(Beginning of Data section)

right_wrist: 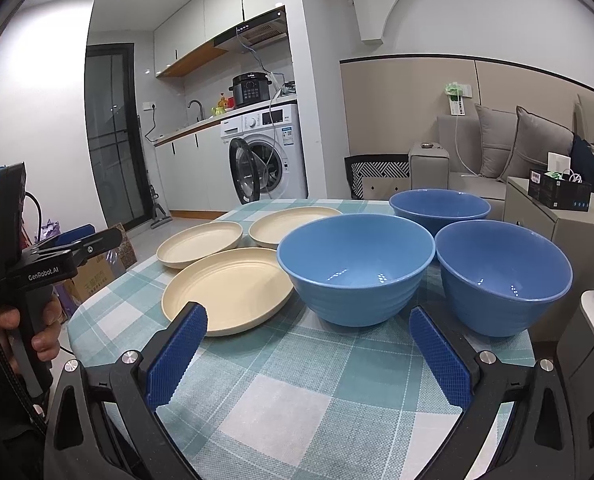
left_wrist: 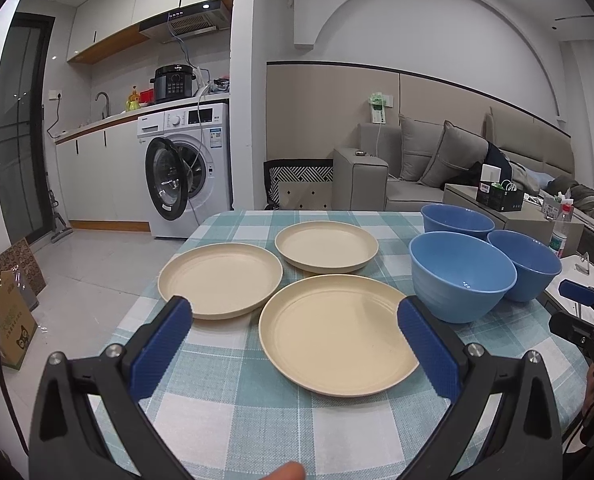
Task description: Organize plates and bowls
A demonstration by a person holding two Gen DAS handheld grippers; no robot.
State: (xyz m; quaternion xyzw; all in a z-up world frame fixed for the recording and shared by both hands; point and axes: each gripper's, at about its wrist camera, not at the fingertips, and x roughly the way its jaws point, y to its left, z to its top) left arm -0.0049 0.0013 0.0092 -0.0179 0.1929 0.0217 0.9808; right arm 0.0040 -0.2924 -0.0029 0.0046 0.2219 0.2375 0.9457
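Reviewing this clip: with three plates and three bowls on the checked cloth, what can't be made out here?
- Left wrist view: the nearest plate's right rim sits behind a pad of the left tongs.
- Right wrist view: the far bowl's base is hidden by the front bowl.
- Both views: table's near edge cut off; right tongs open, empty.

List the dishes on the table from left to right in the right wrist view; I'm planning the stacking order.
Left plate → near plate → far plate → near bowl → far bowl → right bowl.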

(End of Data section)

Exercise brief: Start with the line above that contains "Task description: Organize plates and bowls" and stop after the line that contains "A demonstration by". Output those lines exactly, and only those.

Output below:
Task description: Organize plates and bowls
A demonstration by a person holding two Gen DAS handheld grippers; no robot.

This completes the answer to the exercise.